A method for capturing a target nucleic acid sequence comprising:
a) i) a nucleic acid sample that may or may not contain the target sequence;
ii) at least one flap endonuclease and at least one ligase, and
iii) providing a plurality of oligonucleotide probes comprising a target sequence and a hairpin structure;
b) subjecting the nucleic acid sample to the oligonucleotide probe under conditions that allow hybridization between the target sequence and the probe; and
c) subjecting the hybridized nucleic acid / probe complex to at least one flap endonuclease and at least one ligase under conditions under which an enzymatic reaction can occur, thereby capturing the nucleic acid target sequence.   The method of claim 1, wherein the nucleic acid sample further comprises a detection moiety.   The method of claim 2, wherein the detection moiety comprises a fluorescent moiety.   4. The method of claim 3, wherein the fluorescence detection moiety is Cy3.   The method of claim 2, wherein the detection moiety is detected using a fluorescent scanner.   6. The method of claim 5, further comprising data analysis of the detected target nucleic acid.   The method of claim 1, wherein the nucleic acid sample comprises genomic DNA or a derivative thereof.   The method of claim 1, wherein the nucleic acid sample is derived from a mammal.   The method of claim 1, wherein the nucleic acid sample is derived from a human.   The method of claim 1, wherein at least one of the target sequences comprises a single nucleotide polymorphism.   The method of claim 1, wherein at least one of the target sequences comprises a genome copy number variant.   The method of claim 1, wherein the hairpin structure comprises SEQ ID NO: 1.   The method of claim 1, wherein the ligase is a heat stable ligase.   The method of claim 1, wherein the probe is fixed to a substrate.   The method of claim 14, wherein the substrate is a microarray slide.   The method of claim 1, wherein the plurality of oligonucleotide probes comprises interrogation nucleotides.   17. The method of claim 16, wherein the interrogation nucleotide is located at the 3 'end of the probe.   17. The method of claim 16, wherein the interrogation nucleotide is located proximal to the 5 'hairpin structure of the probe.   17. The method of claim 16, wherein the interrogation nucleotide is located about 2, 3, 4, 5, 6, 7, 8, 9 or 10 bases upstream of the 5 'hairpin structure of the probe.   The method of claim 1, further comprising providing a component selected from the group consisting of RecJ and single chain binding protein.   The method of claim 1, wherein the probe provides bispecificity.

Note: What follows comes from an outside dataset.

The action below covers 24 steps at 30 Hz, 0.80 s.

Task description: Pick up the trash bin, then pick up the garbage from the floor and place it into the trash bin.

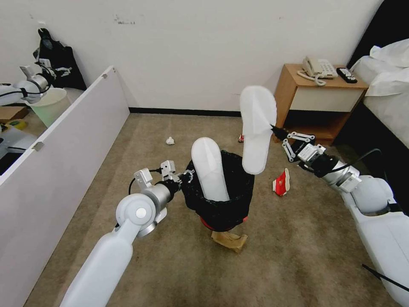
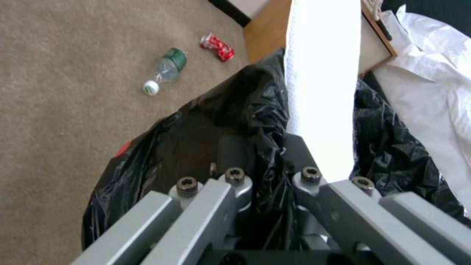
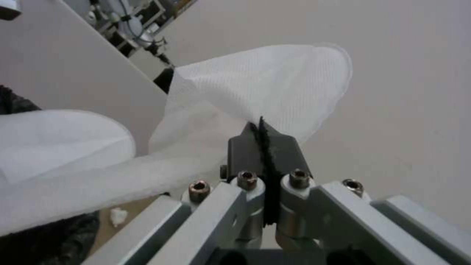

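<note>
head view: beige carpet [image 1: 298, 247], white wall [image 1: 191, 51], nightstand [image 1: 315, 102] by bed.
left gripper [image 1: 187, 175] clamped on bin [image 1: 221, 200] rim, held off floor, one slipper [image 1: 209, 168] upright inside; right gripper [image 1: 275, 128] pinching second slipper [image 1: 257, 128] above; carton [image 1: 281, 182], paper wad [image 1: 170, 140] scattered.

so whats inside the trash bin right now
One white slipper stands upright in the trash bin, its upper half poking above the rim. The black bag liner hides anything deeper. The right end effector holds a second slipper above.
</note>
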### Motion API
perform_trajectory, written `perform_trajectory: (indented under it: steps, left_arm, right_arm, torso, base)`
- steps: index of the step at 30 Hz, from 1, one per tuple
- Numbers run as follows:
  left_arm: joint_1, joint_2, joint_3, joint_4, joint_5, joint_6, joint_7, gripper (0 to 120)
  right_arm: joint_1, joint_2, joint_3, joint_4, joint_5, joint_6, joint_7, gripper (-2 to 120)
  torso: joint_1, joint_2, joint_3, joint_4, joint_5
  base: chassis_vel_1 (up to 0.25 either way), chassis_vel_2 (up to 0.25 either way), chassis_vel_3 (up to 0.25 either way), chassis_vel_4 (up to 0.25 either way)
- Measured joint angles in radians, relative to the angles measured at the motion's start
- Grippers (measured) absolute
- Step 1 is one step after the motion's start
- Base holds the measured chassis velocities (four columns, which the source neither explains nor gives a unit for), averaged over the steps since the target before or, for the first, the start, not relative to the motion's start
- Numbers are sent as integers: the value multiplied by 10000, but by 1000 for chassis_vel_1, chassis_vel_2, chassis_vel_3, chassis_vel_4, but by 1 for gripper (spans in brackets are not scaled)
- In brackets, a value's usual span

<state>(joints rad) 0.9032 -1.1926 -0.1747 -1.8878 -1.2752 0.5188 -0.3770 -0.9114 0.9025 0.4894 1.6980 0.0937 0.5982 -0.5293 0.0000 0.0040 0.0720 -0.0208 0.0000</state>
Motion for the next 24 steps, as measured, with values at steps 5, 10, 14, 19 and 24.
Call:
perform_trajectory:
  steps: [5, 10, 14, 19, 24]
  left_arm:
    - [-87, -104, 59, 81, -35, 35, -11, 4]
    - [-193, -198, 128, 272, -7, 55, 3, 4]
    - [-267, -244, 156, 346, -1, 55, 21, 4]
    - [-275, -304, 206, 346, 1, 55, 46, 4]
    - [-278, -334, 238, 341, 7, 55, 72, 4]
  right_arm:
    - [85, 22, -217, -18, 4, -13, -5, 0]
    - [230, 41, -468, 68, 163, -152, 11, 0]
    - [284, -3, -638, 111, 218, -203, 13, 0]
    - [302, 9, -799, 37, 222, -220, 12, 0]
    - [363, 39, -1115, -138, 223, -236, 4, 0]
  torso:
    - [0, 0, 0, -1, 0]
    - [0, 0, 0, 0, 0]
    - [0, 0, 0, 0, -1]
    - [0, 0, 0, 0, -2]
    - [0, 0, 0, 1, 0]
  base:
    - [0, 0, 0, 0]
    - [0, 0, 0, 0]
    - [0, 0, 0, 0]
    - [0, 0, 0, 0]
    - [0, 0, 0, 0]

A method for capturing a target nucleic acid comprising:
a) i) a nucleic acid sample comprising a detection moiety and may or may not contain a target sequence; and
ii) at least one flap endonuclease, at least one ligase, and
iii) providing a plurality of oligonucleotide probes comprising a target sequence and a hairpin structure, wherein the hairpin structure comprises at least one cleavable sequence;
b) subjecting the nucleic acid sample to the oligonucleotide probe under conditions that allow hybridization between the target sequence and the probe;
c) subjecting the hybridized nucleic acid / probe complex to at least one flap endonuclease and at least one ligase under conditions that allow an enzymatic reaction to occur, thereby capturing the nucleic acid target sequence.   24. The method of claim 22, wherein the at least one cleavable sequence comprises a restriction endonuclease site.   23. The method of claim 22, further comprising releasing the nucleic acid target sequence from the probe by digestion with a restriction endonuclease.   25. The method of claim 24, further comprising detecting the released target nucleic acid sequence by sequencing.   A composition for sequence specific nucleic acid capture comprising a flap endonuclease, a ligase and an oligonucleotide probe, wherein the probe comprises a hairpin structure and a target nucleic acid complementary sequence. a) at least one flap endonuclease,
b) at least one heat stable ligase,
c) a plurality of oligonucleotide probes immobilized on a substrate, and
d) A kit for capturing and detecting nucleic acid sequences, comprising at least one buffer.   28. The kit of claim 27, further comprising a component selected from the group consisting of RecJ and single chain binding protein.